▶ _PROBLEM REQUIREMENTS_:
Exactly and only the lines below from the one containing "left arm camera" down to the one containing "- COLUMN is" are wanted, both included; please exclude every picture.

▶ _Stored data entries_:
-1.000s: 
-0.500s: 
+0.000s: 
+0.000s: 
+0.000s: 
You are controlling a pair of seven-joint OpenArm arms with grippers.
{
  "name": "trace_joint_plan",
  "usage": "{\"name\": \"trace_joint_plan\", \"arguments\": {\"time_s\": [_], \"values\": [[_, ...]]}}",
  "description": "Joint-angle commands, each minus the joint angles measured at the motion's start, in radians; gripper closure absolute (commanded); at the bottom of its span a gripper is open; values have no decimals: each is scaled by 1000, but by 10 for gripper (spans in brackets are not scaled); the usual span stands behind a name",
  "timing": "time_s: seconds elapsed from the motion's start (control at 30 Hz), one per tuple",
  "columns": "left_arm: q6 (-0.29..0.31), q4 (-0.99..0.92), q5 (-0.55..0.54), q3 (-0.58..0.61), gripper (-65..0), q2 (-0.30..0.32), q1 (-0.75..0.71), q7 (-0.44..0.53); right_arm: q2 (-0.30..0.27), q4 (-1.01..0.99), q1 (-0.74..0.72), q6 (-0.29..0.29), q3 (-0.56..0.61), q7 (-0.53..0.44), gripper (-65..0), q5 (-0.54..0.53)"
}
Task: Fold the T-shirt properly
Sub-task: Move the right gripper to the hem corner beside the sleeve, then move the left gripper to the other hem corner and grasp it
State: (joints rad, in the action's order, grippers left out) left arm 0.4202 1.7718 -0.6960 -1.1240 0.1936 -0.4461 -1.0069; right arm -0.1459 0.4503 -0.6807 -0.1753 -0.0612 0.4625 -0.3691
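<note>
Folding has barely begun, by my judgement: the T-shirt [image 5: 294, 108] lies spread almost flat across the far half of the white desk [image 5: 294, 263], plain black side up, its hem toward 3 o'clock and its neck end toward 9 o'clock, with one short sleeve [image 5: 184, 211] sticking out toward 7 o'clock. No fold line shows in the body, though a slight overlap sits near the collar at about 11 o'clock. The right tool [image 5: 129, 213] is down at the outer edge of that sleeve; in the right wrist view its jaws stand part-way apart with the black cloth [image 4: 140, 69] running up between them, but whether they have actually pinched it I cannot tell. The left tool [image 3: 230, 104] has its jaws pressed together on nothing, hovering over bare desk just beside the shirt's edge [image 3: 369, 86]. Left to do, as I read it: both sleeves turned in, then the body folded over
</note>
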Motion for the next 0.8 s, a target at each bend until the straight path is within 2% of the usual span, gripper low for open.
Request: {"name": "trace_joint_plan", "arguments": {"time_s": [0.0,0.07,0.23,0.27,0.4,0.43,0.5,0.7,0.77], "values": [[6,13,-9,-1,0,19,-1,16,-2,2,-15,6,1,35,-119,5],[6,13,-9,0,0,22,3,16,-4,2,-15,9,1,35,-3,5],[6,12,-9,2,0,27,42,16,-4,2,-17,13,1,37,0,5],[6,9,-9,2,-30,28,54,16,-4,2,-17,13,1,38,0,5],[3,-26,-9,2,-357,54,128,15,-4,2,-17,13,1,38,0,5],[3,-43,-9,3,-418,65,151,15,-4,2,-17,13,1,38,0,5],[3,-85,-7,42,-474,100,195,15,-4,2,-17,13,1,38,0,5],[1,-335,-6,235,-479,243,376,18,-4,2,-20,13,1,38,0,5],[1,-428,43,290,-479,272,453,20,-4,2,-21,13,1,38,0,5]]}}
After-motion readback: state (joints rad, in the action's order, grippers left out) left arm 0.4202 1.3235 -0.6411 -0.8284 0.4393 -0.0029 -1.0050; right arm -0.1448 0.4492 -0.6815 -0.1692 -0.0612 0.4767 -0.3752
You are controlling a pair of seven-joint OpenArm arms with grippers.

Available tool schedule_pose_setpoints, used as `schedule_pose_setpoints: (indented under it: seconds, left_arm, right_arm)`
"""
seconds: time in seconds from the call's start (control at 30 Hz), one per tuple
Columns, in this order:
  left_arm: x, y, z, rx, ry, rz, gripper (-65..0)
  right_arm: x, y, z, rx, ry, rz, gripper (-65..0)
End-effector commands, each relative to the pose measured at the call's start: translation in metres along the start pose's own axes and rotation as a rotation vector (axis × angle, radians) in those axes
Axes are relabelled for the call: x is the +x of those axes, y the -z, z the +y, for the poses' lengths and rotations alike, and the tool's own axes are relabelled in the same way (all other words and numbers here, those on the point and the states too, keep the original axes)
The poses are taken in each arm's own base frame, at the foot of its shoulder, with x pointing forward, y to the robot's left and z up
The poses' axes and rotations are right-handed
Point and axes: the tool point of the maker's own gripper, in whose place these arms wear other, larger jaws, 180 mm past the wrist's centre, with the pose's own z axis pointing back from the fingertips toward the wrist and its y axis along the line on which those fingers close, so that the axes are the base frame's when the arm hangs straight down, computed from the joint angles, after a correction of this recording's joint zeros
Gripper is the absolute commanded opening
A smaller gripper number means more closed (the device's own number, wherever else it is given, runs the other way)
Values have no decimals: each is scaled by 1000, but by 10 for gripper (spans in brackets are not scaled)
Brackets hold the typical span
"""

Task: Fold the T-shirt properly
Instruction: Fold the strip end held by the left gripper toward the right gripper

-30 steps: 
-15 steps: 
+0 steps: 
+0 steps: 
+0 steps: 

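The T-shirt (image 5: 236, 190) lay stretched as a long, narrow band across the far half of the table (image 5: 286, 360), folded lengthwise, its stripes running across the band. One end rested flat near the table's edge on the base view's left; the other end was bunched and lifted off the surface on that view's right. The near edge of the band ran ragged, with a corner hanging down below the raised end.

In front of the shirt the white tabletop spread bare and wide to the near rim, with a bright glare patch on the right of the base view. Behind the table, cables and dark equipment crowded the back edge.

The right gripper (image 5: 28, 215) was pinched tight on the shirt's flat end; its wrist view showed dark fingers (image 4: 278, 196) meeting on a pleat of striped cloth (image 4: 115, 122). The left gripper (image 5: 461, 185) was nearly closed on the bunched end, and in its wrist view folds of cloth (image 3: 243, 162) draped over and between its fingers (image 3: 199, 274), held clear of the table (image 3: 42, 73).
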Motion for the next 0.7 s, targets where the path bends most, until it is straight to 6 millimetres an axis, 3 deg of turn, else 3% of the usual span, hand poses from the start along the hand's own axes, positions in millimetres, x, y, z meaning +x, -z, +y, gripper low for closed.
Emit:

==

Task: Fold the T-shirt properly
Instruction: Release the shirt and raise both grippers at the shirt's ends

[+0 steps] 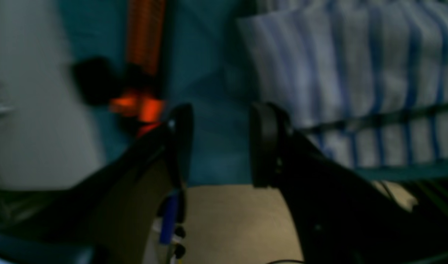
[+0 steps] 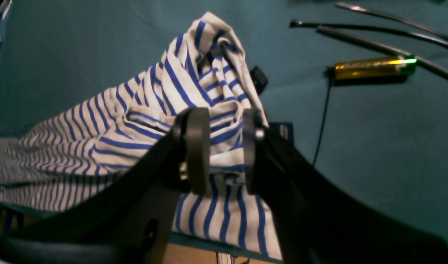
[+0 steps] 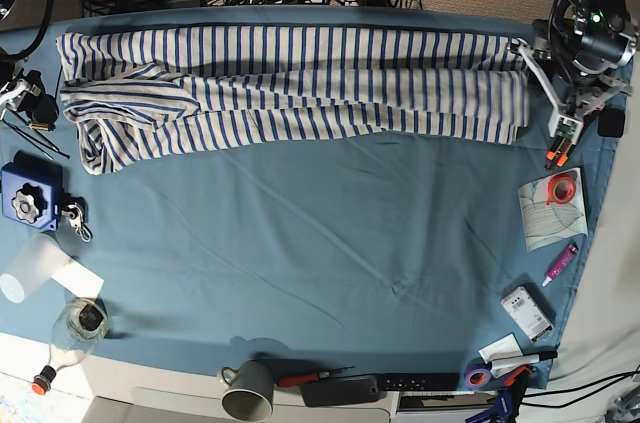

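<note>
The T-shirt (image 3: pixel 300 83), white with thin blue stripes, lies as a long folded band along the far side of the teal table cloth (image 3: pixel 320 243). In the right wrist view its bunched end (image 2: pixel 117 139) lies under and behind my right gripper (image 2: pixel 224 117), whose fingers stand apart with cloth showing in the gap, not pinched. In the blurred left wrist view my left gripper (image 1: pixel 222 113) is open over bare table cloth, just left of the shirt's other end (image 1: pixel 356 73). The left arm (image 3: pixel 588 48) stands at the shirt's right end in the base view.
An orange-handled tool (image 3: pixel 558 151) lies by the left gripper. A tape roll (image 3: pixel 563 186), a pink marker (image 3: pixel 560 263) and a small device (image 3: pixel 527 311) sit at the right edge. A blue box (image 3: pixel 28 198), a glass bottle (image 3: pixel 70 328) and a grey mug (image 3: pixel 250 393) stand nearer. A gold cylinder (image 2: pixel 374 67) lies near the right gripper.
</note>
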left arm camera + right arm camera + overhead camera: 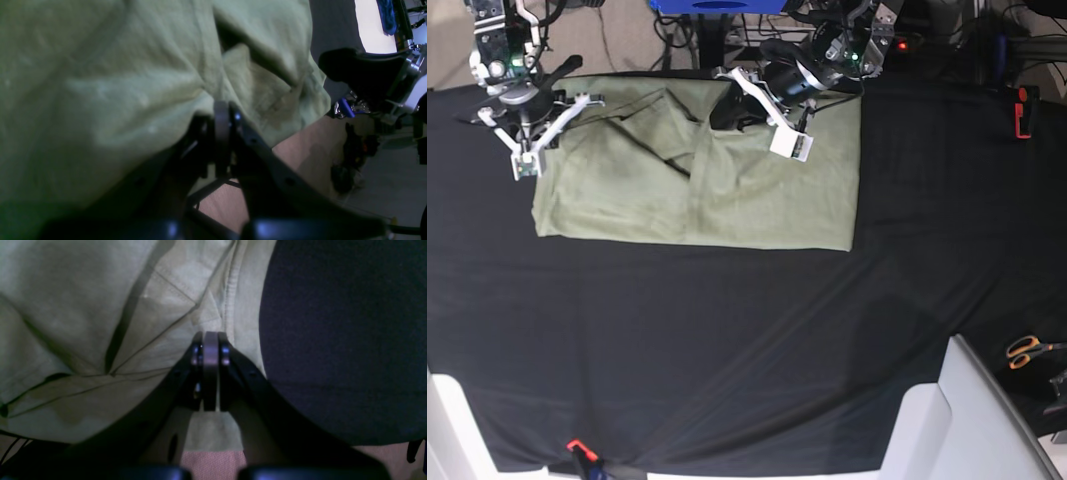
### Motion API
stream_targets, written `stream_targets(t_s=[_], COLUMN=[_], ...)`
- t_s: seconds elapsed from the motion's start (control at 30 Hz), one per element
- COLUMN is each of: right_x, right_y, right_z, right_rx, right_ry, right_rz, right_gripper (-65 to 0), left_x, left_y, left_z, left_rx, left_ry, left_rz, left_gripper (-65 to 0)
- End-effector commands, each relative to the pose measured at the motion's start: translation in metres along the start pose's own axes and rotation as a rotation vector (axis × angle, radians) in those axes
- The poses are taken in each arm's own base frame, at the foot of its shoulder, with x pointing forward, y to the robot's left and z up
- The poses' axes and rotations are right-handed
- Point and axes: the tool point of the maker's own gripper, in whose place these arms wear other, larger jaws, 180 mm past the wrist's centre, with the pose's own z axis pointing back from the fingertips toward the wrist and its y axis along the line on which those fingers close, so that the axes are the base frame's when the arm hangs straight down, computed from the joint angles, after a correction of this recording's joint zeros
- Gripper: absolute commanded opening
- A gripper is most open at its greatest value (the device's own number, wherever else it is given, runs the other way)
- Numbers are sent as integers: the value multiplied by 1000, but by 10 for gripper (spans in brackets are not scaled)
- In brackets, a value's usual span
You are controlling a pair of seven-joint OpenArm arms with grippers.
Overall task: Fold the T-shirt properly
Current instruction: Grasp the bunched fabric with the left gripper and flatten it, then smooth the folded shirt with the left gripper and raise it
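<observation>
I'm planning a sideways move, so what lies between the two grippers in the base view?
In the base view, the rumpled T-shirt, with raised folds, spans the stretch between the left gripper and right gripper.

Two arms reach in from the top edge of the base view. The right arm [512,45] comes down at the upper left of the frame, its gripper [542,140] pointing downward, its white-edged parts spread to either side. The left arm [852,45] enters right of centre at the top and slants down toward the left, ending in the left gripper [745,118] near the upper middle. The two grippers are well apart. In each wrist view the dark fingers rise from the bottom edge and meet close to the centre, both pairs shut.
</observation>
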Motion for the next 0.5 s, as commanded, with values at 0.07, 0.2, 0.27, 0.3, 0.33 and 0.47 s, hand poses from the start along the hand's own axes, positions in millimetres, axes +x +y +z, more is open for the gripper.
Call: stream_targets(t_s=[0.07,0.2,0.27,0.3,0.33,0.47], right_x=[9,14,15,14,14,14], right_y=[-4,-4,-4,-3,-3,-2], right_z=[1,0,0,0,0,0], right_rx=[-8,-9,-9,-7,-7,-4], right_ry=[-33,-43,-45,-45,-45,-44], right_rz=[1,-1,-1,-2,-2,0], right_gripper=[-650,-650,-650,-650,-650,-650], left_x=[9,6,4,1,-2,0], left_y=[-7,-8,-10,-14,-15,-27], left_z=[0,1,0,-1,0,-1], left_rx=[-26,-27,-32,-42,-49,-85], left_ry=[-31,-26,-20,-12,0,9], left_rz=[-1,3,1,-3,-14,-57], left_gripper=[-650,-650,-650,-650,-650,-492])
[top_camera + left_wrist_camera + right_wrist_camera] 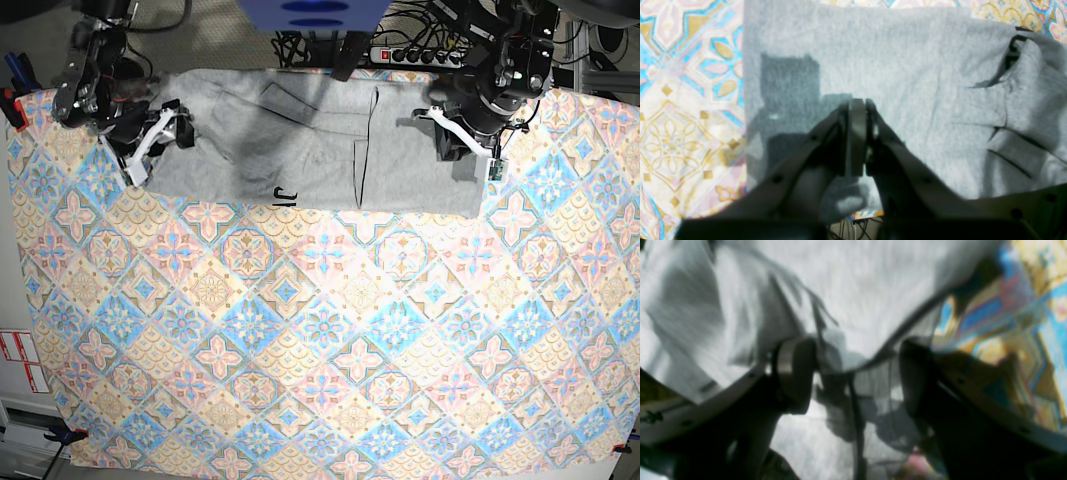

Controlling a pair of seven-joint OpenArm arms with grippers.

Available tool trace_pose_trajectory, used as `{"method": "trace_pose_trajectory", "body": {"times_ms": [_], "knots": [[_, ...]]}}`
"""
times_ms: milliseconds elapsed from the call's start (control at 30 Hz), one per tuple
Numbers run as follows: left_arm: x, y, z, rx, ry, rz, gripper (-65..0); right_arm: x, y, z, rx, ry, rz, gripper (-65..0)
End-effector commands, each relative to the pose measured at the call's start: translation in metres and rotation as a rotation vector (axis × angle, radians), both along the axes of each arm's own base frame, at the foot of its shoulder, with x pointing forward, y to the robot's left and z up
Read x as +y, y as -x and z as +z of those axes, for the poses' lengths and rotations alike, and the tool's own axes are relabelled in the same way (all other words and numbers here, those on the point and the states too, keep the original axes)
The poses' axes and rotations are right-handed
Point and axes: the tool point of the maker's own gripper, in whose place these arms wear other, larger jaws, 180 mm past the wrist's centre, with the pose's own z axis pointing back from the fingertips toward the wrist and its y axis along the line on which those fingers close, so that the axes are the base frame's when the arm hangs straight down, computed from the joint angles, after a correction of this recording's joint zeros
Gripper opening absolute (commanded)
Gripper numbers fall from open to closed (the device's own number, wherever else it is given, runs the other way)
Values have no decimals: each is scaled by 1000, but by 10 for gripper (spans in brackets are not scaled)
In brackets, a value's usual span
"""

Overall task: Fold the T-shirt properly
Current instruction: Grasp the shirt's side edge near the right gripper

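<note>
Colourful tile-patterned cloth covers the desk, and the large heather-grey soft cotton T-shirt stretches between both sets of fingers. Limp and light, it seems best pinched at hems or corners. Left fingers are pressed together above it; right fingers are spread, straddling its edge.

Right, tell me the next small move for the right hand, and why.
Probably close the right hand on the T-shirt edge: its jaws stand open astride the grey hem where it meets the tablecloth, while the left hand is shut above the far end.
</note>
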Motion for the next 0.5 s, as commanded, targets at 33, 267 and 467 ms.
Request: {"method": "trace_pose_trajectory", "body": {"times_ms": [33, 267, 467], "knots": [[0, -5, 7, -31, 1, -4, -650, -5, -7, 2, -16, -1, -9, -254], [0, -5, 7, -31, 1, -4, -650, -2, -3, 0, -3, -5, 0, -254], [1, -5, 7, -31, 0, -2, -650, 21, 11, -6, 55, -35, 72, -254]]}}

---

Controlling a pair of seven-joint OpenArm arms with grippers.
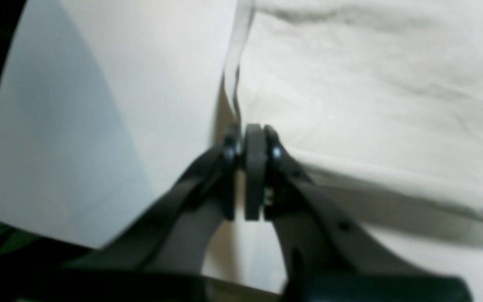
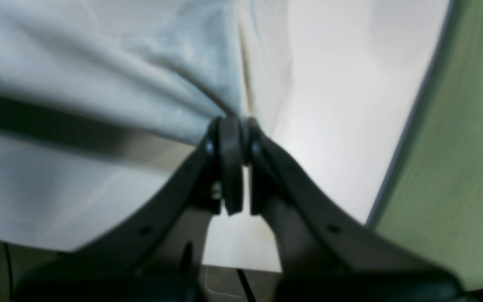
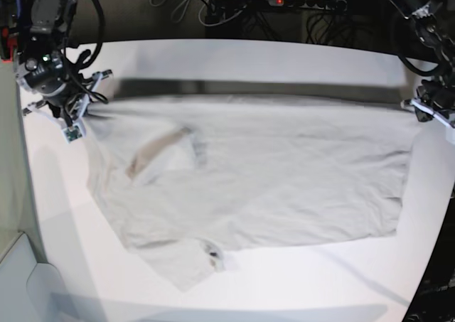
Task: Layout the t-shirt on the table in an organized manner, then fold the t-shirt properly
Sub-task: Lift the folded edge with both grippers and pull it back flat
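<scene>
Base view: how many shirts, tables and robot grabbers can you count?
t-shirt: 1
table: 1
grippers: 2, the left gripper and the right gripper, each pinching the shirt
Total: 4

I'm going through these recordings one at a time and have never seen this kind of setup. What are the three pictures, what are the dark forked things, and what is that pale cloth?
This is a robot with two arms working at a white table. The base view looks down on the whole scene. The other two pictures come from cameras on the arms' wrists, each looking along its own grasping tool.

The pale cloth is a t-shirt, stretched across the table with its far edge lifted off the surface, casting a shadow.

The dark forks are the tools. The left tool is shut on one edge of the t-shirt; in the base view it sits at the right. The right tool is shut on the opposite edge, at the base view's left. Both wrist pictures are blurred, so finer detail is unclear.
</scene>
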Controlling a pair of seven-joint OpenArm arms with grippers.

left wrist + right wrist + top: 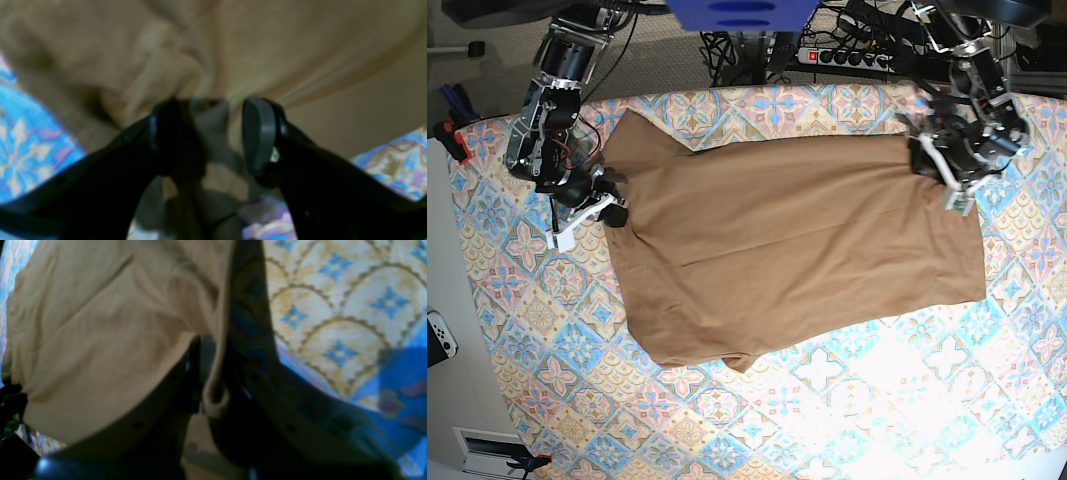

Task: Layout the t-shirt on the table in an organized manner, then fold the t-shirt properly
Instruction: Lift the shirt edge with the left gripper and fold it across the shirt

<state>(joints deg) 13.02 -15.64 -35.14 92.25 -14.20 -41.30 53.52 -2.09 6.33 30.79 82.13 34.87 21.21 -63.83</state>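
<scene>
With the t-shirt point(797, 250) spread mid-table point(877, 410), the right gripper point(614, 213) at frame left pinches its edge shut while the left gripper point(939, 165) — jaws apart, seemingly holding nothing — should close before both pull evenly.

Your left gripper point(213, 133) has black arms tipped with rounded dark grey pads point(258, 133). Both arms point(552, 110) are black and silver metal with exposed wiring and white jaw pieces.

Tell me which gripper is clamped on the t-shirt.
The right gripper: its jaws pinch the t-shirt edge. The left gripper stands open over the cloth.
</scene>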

▶ _OUTPUT FOR THIS TASK_:
left arm camera + right arm camera + overhead camera: 
### Motion API
stream_targets, written `stream_targets(t_s=[_], COLUMN=[_], ...)`
- t_s: seconds elapsed from the motion's start (control at 30 Hz), one per element
- COLUMN is each of: right_x, right_y, right_z, right_rx, right_ry, right_rz, right_gripper (-65 to 0), left_x, left_y, left_z, left_rx, left_ry, left_rz, left_gripper (-65 to 0)

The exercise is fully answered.